Our fitted() and ggplot2 code will be quite similar to the last spaghetti plot. Only this time we’ll use filter() to reduce the number of posterior draws we show in the plot.

# these will come in handy with geom_text(), below
slope_30 <- (fixef(model3)["negemot", 1] + fixef(model3)["negemot:age", 1]*30) %>% round(digits = 3)
slope_50 <- (fixef(model3)["negemot", 1] + fixef(model3)["negemot:age", 1]*50) %>% round(digits = 3)
slope_70 <- (fixef(model3)["negemot", 1] + fixef(model3)["negemot:age", 1]*70) %>% round(digits = 3)

fitted(model3, newdata = nd,
summary = F) %>%
as_tibble() %>%
gather() %>%
mutate(iter = rep(1:4000, times = 6),
negemot = rep(rep(c(1, 6), each = 3),
each = 4000),
age = rep(rep(c(30, 50, 70), times = 2),
each = 4000)) %>%
# here we'll reduce our spaghetti plot lines to 100 per age category
filter(iter <= 100) %>%

ggplot(aes(x = negemot, y = value,
group = interaction(age, iter),
color = age %>% as.character())) +
geom_line(aes(color = age %>% as.character()),
size = 3/4, alpha = 1/8) +
geom_text(data = tibble(negemot = 6.1,
value   = c(5.4, 5.7, 6),
age     = c(30, 50, 70),
iter    = 0,
label   = c(paste("the slope for 30 year olds is about", slope_30),
paste("the slope for 50 year olds is about", slope_50),
paste("the slope for 70 year olds is about", slope_70))),
aes(label = label),
hjust = 0) +
scale_color_manual(NULL, values = ochre_palettes[["olsen_qual"]][c(4, 1, 3)]) +
scale_x_continuous(breaks = 1:6) +
coord_cartesian(xlim = 1:9,
ylim = c(2.9, 6.1)) +
labs(title = "The moderation effect of age on negemot",
x = expression(paste("Negative Emotions about Climate Change (", italic("X"), ")")),
y = "Support for Government Action") +
theme_08 +
theme(legend.position = "none")

When we reduce the number of lines depicted in the plot, we lose some of the three-dimensional illusion. It’s nice, however, to get a closer look to each individual line. To each their own.

We’ll continue with our spaghetti plot approach for Figure 8.7. Again, when we made the JN technique plot for Chapter 7, we computed values for the posterior mean and the 95% intervals. Because the intervals follow a bowtie shape, we had to compute the $$Y$$-values for many values across the x-axis in order to make the curve look smooth. But as long as we stick with the spaghetti plot approach, all we need are the values at the endpoints of each iteration. Although each line is straight, the combination of many lines is what produces the bowtie effect.

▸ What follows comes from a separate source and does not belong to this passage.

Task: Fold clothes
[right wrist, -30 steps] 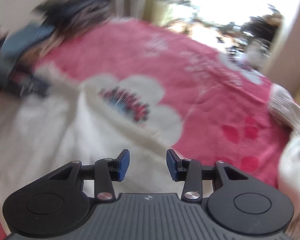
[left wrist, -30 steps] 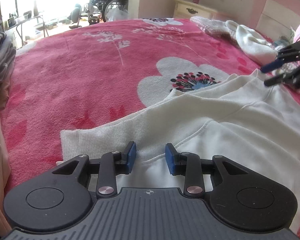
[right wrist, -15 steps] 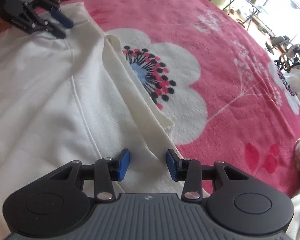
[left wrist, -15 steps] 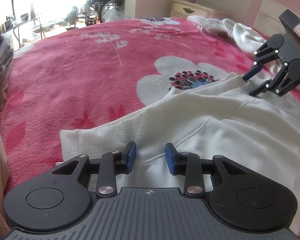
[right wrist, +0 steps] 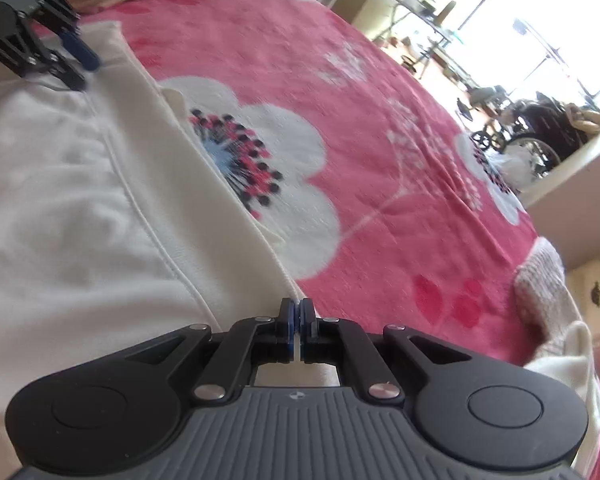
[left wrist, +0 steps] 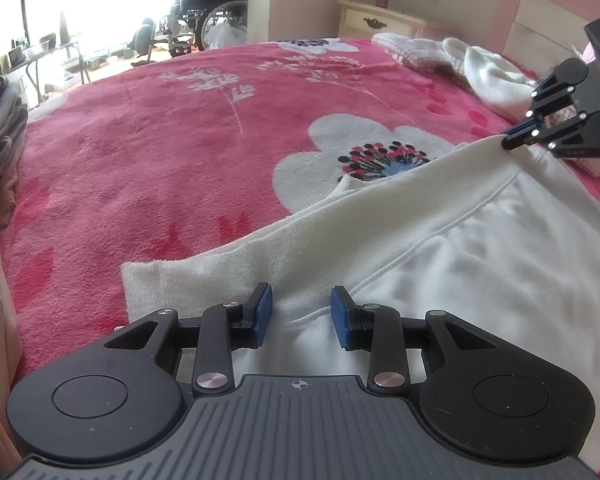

# here is our primary data object
post <-
posterior_samples(model3) %>%
transmute(at_15 = b_negemot + b_negemot:age*15,
at_90 = b_negemot + b_negemot:age*90,
iter = 1:n()) %>%
gather(key, value, -iter) %>%
rename(age = key) %>%
mutate(age = str_remove(age, "at_") %>% as.double())

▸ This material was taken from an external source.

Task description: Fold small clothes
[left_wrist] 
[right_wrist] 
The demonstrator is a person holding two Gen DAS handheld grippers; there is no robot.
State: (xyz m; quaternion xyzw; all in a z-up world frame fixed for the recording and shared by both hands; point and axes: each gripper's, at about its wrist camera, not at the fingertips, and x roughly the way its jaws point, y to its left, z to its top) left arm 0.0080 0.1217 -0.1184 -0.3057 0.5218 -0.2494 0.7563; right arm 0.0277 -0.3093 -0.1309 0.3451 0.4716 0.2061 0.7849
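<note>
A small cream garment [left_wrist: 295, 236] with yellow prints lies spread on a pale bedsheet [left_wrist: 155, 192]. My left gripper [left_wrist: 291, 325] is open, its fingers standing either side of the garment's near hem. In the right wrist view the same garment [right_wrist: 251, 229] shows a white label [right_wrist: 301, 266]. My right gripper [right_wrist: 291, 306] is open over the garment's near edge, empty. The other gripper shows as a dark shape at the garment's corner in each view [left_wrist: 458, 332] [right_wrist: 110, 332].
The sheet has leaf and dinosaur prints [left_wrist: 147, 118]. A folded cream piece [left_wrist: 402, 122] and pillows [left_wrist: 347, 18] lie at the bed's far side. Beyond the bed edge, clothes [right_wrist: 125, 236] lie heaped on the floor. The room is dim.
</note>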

# Here we compute the points for the posterior mean
post_means <-
post %>%
group_by(age) %>%
summarize(value = mean(value)) %>%
mutate(iter = 0)

# the plot
post %>%
filter(iter < 501) %>%

ggplot(aes(x = age, y = value, group = iter)) +
geom_line(color = ochre_palettes[["olsen_qual"]][1],
alpha = 1/12) +
geom_line(data = post_means,
color = ochre_palettes[["olsen_qual"]][3],
size = 1.1) +
scale_y_continuous(breaks = seq(from = -.25, to = 1, by = .25)) +
coord_cartesian(xlim = c(20, 85),
ylim = c(-.25, 1)) +
labs(subtitle = "Each orange line is the consequence of one of 1000 posterior draws. All are\ncredible regression lines for the data, but because they are semitransparent,\nthe most credible regions are the ones with the darkest color. The line\ncorresponding to the posterior mean is in red-orange.",
x = expression(paste("Age (", italic("W"), ")")),
y = "Conditional Effects of Negative Emotions on\nSupport for Government Action") +
theme_08